§ **What you should do**:
Produce the records below again, word for word, but stop after the line that contains "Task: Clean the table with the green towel".

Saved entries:
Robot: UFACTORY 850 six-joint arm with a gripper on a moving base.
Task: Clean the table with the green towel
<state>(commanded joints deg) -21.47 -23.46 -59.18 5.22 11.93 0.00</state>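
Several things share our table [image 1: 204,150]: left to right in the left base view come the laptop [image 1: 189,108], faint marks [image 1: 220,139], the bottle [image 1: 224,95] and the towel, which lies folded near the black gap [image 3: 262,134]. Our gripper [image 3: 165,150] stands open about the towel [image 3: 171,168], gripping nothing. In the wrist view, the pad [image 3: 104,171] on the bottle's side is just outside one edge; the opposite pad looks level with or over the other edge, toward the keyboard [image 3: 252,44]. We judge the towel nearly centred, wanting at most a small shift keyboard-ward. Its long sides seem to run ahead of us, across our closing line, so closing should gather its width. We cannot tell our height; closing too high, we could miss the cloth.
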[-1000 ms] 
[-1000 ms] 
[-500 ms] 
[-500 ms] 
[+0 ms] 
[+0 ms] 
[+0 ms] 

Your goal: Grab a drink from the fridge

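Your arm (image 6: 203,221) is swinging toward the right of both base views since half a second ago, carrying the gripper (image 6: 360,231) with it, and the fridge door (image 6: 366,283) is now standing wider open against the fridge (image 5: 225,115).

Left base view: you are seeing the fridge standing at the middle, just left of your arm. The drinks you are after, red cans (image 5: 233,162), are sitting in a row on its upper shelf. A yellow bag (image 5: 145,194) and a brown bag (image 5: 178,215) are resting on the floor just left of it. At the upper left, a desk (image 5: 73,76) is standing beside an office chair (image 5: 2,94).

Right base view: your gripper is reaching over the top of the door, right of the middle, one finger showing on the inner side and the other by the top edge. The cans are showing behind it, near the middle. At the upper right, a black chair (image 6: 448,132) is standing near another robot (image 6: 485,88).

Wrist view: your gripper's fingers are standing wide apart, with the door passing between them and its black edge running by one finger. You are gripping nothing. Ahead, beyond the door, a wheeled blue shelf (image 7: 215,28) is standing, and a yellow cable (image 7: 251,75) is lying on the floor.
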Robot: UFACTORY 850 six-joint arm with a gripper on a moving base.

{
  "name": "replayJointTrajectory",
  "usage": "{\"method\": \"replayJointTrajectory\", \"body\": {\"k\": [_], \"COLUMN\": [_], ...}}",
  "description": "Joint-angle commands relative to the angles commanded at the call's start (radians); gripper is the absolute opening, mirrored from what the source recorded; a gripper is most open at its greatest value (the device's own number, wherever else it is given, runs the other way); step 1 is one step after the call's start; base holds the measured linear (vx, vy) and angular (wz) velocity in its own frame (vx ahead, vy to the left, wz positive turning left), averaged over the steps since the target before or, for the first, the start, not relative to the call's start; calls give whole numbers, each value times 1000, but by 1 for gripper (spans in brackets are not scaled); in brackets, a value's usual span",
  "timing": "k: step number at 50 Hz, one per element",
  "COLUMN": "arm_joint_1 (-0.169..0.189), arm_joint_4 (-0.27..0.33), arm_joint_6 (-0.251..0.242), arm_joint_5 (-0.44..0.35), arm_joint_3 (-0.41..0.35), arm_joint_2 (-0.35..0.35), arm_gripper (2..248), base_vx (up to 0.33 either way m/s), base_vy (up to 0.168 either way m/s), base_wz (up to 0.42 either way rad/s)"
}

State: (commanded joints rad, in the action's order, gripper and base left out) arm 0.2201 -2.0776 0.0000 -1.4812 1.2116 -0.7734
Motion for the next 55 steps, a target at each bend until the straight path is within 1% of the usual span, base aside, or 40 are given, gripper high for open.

§ **Exercise solution**:
Robot: UFACTORY 850 six-joint arm with a gripper on a moving base.
Task: Clean the table with the green towel

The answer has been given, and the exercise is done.